France’s Directorate General of Armament (DGA) awarded MBDA a contract on 2 June to develop the ASN4G nuclear-armed air-to-ground missile. The information was announced on 11 June, after a delay.

ASN4G stands for Air-Sol Nucléaire de 4ème Génération, or fourth-generation air-to-ground nuclear missile. The system is intended to replace the currently used ASMPA missile, including its modernised ASMPA-R version.

The value of the contract was not disclosed. The missile is expected to enter service around 2035.

ASN4G is planned for use by French strategic aviation. This includes both the Strategic Air Forces and the French Navy’s Naval Nuclear Aviation Force.

The missile’s carrier aircraft is expected to be the Dassault Rafale multirole combat aircraft in the F5 standard. MBDA France is to be responsible for development and production of the missile.

 

 

Few details have been released about the missile itself. Work on a successor to the ASMP family began in the 1990s, when France considered two competing concepts over several years.

The first concept involved a subsonic but low-observable missile designed according to stealth principles. The second involved a missile that would be easier to detect but harder to intercept because of its very high speed.

France selected the second option. Development work used, among other elements, the THEMIS technology demonstrator.

ASN4G will therefore be a hypersonic missile.
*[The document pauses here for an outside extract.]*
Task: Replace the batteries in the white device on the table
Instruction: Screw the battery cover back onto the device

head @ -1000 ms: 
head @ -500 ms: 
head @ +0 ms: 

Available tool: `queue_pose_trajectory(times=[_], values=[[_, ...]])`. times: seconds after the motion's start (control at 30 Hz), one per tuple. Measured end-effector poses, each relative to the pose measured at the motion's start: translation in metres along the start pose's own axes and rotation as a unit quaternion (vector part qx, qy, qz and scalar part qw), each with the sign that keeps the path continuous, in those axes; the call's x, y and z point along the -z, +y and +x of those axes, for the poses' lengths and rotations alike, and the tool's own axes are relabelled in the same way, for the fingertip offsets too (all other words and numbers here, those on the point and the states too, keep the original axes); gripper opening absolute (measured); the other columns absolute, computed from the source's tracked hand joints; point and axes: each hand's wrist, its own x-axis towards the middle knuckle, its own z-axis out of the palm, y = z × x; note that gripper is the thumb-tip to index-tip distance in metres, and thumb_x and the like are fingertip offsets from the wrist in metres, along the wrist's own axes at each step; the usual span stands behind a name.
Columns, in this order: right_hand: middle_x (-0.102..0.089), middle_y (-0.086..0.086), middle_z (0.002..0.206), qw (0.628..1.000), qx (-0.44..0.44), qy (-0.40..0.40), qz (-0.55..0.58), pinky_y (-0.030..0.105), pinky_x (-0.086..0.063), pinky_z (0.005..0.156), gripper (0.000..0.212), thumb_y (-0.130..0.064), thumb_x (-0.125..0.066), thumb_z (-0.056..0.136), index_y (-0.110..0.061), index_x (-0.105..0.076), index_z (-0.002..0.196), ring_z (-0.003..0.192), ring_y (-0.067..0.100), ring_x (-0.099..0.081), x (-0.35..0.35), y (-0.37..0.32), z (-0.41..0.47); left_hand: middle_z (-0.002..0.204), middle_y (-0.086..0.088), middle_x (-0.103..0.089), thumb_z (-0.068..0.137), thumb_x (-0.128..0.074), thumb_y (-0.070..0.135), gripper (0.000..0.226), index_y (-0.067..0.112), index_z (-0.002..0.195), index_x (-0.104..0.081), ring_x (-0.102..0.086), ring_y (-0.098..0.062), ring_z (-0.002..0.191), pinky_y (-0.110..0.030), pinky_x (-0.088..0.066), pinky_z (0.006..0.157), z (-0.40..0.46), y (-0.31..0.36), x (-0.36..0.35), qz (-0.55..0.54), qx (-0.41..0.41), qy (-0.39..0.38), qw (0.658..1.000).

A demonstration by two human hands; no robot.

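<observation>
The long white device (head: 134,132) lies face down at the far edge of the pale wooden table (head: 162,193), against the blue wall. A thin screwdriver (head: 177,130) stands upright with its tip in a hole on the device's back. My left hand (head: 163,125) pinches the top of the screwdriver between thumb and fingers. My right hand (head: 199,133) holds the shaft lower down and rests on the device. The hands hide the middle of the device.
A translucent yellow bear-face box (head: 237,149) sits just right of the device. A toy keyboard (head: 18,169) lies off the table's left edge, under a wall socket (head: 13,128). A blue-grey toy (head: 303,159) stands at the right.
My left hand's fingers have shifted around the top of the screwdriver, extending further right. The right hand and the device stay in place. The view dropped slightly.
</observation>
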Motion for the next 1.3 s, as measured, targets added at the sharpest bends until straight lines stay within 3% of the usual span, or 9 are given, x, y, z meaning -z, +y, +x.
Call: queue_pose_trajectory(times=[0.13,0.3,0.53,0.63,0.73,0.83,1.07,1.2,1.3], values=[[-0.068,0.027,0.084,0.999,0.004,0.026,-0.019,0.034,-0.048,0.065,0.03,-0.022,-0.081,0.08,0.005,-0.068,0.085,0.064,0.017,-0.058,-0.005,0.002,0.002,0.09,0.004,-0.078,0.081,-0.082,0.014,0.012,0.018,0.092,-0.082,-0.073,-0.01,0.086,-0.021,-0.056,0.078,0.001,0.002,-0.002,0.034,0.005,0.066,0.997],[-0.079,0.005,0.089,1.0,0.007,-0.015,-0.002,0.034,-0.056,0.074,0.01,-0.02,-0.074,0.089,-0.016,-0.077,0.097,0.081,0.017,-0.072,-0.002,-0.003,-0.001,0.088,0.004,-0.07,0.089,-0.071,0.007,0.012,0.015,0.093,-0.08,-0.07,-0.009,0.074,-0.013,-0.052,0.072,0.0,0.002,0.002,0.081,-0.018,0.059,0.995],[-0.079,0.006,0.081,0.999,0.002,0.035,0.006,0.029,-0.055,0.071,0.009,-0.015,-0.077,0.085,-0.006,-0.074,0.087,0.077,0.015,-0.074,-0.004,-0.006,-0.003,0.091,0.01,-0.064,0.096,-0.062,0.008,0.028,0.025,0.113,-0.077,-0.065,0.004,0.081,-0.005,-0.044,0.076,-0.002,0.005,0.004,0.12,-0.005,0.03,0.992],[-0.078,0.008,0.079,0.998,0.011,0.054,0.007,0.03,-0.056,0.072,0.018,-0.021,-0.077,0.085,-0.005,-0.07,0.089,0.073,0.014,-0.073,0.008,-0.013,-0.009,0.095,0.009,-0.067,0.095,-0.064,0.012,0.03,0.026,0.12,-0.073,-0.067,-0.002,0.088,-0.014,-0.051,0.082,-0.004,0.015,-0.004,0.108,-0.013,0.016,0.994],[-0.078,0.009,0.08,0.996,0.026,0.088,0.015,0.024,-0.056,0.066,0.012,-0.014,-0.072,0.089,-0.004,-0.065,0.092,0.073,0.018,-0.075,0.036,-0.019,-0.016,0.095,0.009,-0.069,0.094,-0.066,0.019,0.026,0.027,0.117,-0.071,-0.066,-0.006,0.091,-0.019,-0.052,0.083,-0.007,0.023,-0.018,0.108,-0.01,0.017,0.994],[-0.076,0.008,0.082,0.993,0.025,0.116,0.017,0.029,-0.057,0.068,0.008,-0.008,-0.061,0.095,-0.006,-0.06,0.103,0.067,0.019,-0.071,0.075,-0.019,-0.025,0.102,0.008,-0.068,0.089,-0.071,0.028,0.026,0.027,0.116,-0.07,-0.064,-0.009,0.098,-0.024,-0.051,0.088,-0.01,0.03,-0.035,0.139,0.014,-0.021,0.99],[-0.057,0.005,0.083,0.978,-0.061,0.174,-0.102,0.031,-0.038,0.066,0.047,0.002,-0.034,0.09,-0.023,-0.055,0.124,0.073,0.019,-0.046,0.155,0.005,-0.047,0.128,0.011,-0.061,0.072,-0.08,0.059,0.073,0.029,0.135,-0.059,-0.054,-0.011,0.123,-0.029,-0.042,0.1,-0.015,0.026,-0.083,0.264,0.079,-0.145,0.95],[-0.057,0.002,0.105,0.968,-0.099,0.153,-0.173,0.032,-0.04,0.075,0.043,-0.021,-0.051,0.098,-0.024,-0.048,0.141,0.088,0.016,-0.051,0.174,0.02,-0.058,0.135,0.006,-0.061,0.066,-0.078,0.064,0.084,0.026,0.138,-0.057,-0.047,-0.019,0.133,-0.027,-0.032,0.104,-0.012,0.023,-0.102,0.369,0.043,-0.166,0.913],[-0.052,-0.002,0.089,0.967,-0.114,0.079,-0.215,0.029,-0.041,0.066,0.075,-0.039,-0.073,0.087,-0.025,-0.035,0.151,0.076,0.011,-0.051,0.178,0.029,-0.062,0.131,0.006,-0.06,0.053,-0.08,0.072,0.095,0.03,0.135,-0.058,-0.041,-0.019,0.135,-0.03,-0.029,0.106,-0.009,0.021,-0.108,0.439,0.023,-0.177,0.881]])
Its range is expected to exceed 1,000 kilometres, more than twice that of the ASMPA-R.

 

 

The missile will carry a single TNA 4G thermonuclear warhead. Alongside M51 strategic ballistic missiles carried by submarines, ASN4G is expected to become one of the future foundations of France’s nuclear arsenal.

France currently has 290 operational warheads and 80 retired warheads that have not yet been deactivated. In the future, the number of warheads is expected to increase and France will stop declaring how many nuclear charges it possesses.